Il existe décidément des rencontres où l’imprévu et l’inespéré ont leur mot à dire, et c’est miracle.

Tourronde, monadologie

La part des hommes | René Girard

Deux raisons m’ont amené à tirer de la fosse à bitume, là où il reposait, un texte écrit il y a plus de 30 ans autour de René Girard.
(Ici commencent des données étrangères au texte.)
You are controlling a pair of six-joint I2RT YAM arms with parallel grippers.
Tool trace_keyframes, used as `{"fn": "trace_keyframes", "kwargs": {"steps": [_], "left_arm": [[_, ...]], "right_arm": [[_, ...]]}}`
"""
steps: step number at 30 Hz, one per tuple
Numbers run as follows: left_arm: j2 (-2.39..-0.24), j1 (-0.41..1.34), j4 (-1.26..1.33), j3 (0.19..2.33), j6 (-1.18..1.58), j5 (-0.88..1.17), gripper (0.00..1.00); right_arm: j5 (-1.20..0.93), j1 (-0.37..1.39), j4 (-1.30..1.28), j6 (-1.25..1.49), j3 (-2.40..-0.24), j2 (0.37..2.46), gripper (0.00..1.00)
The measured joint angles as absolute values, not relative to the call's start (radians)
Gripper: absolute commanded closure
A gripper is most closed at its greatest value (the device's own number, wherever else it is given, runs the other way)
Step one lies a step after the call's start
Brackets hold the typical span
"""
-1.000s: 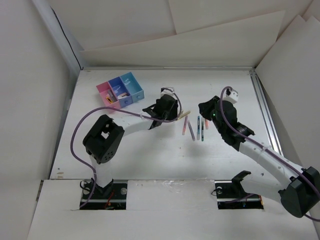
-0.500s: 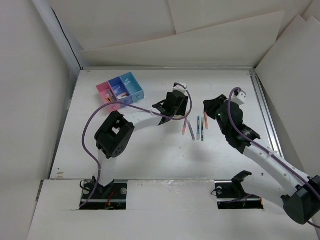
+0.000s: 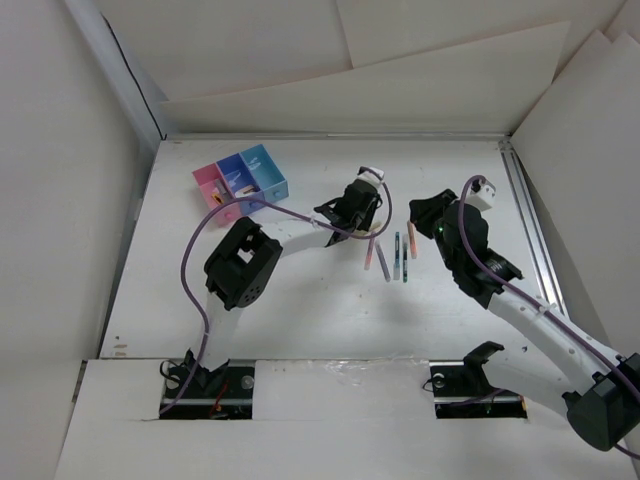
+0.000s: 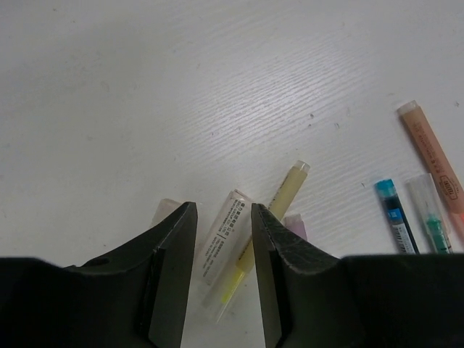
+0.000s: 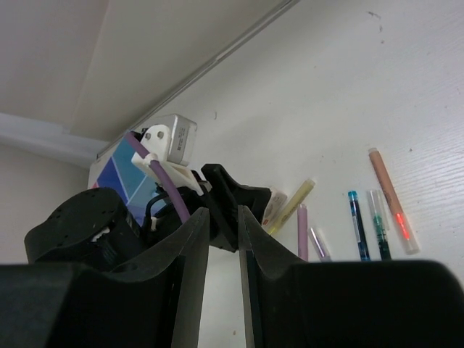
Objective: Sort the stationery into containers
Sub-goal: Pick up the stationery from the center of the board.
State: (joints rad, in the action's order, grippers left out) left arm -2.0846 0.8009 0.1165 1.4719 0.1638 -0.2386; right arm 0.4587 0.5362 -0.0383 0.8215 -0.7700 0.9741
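Left gripper (image 4: 223,214): apart, straddling yellow pen (image 4: 286,190) and white pen (image 4: 226,243) beside it; I'd shift, pinch one. Right gripper (image 5: 224,217): narrowly apart, empty.

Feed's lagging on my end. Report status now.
Left gripper jaws open, either side of a clear pen, not closed on it. Right gripper jaws a narrow gap apart, empty. Yellow pen lies against the clear one, may get pinched too.
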Motion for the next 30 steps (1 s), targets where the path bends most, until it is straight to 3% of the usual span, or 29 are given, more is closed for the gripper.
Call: {"fn": "trace_keyframes", "kwargs": {"steps": [19, 22, 27, 30], "left_arm": [[-2.138, 0.801, 0.083, 1.495, 0.12, -0.19, 0.7], [-2.145, 0.801, 0.076, 1.495, 0.119, -0.19, 0.84], [-2.146, 0.801, 0.072, 1.495, 0.115, -0.193, 0.94], [-2.145, 0.801, 0.082, 1.495, 0.117, -0.195, 0.94]], "right_arm": [[0.46, 0.536, -0.038, 0.828, -0.77, 0.975, 0.71], [0.46, 0.536, -0.038, 0.828, -0.77, 0.975, 0.71], [0.46, 0.536, -0.039, 0.828, -0.77, 0.975, 0.71], [0.46, 0.536, -0.039, 0.828, -0.77, 0.975, 0.71]]}}
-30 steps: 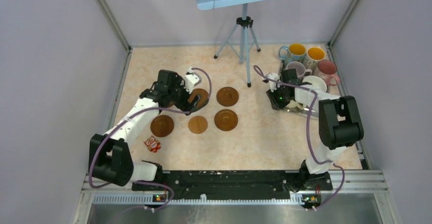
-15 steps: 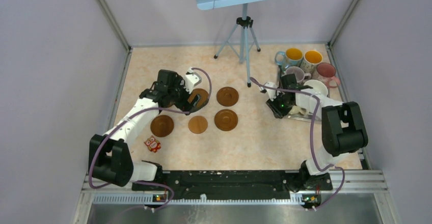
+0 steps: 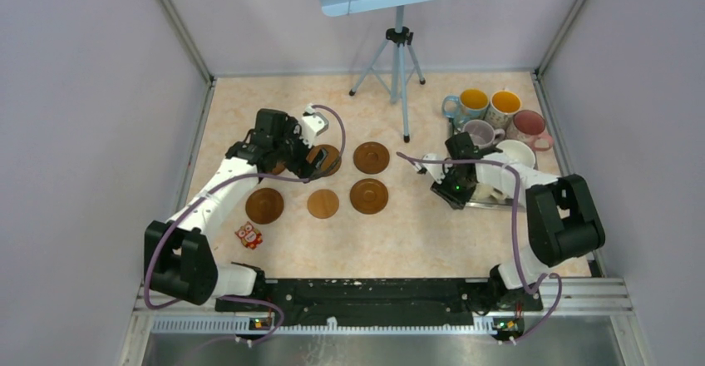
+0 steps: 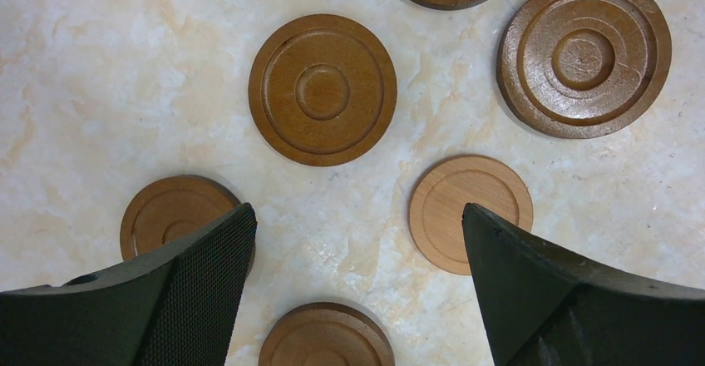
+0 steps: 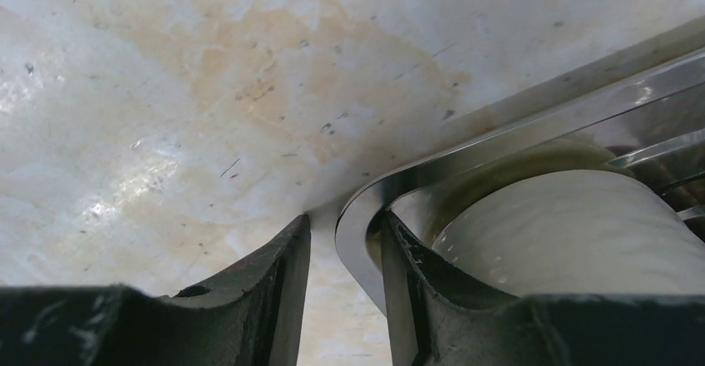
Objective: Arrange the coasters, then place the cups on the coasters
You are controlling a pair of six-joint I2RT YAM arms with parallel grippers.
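Legibility check, all three views — no text, label, brand, number or sign can be read on anything. The decoration on the white patterned cup (image 3: 501,110) is too small to make out as lettering.
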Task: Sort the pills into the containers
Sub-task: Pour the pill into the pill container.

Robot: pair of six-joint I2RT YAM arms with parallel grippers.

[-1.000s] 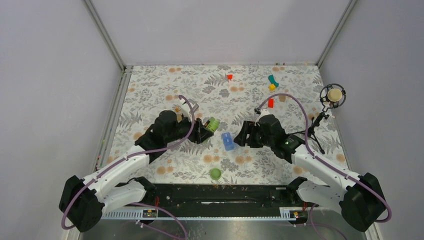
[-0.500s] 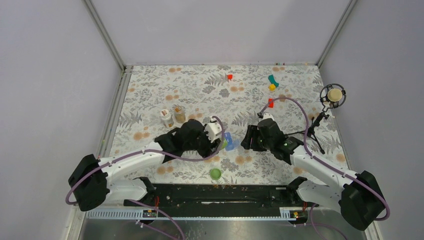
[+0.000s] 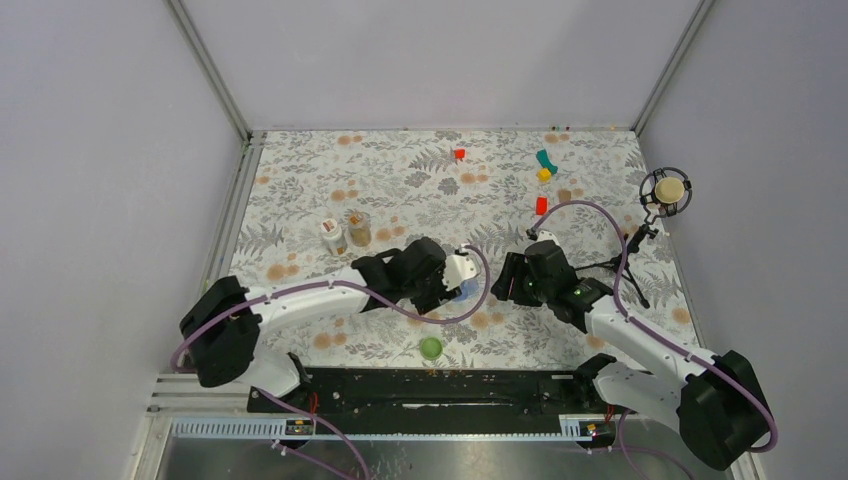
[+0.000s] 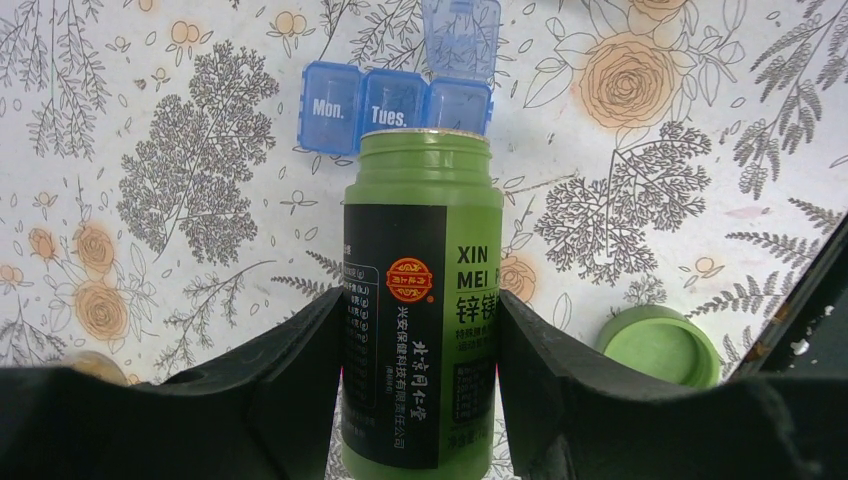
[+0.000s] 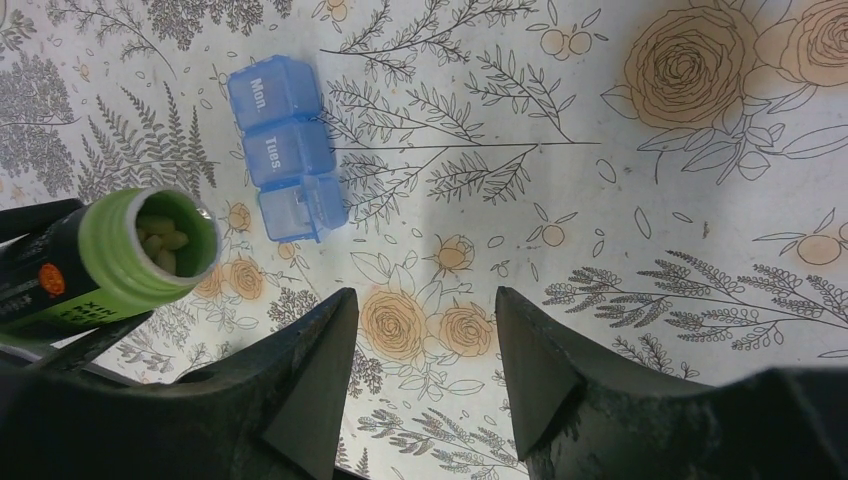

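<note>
Close by the pill box, left hand is clamped on the open green bottle; right hand stands apart, empty.

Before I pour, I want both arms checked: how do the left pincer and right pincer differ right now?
The left pincer is shut on the uncapped green bottle; the right pincer holds nothing, its jaws apart. The left pincer carries the green bottle tilted, mouth toward the pill box; the right pincer hangs over the floral table beside it. Both are close to the pill box.
</note>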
La première raison m’a été donnée par Jean-Louis Kuffer, qui ressort de ses archives un entretien de 2007, tout à fait passionnant, avec l’anthropologue; la seconde, moins claire mais plus évidente, renvoie à mon intime conviction: René Girard et Michel Serres (celui d’après Hermès, celui du Parasite, du Livre des fondations et du Tiers-instruit) avaient vu juste sur la question de la différenciation, de la violence et de l’histoire, ou en ont donné un éclairage qui ne cesse de tenir ses promesses.
Plus modestement enfin, parce que je perçois les traces de l’enseignement de René Girard à la fin du sixième chapitre de NOVEMBRE, dans le récit du commerce auquel se sont livrés, en 1847, Louis Agassiz et Henry David Thoreau.
La légende du Grand Partage, cher à Bruno Latour, n’a pas cessé d’organiser nos activités, pour le meilleur et pour le pire.

C’est ici.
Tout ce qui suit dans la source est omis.